WHAT TO DO: Would you transcribe the listing that follows, character for character, and omit its images?

EXERCISE DATA:
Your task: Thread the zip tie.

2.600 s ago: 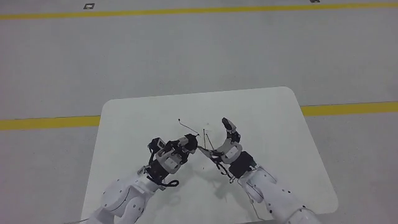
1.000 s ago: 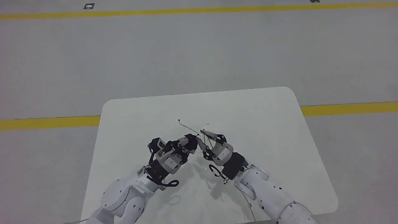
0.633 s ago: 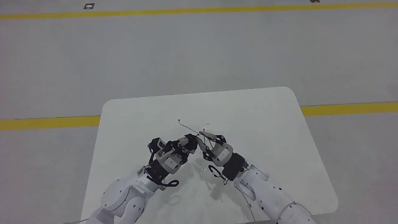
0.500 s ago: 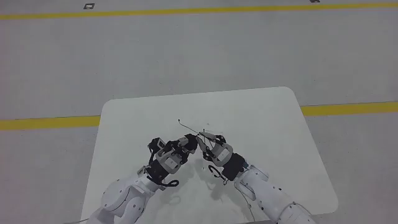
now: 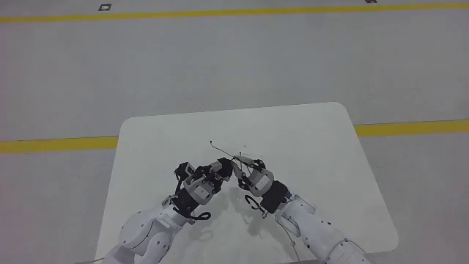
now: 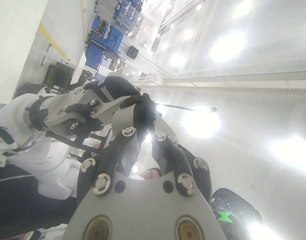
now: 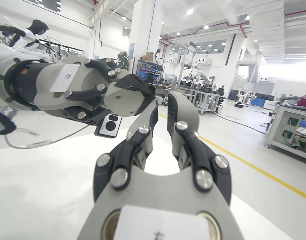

REPLY TO THE TASK:
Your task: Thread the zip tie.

2.600 s ago: 
1.000 s ago: 
0.633 s ago: 
0.500 s ago: 
now: 
now: 
now: 

That's the full output for the exercise.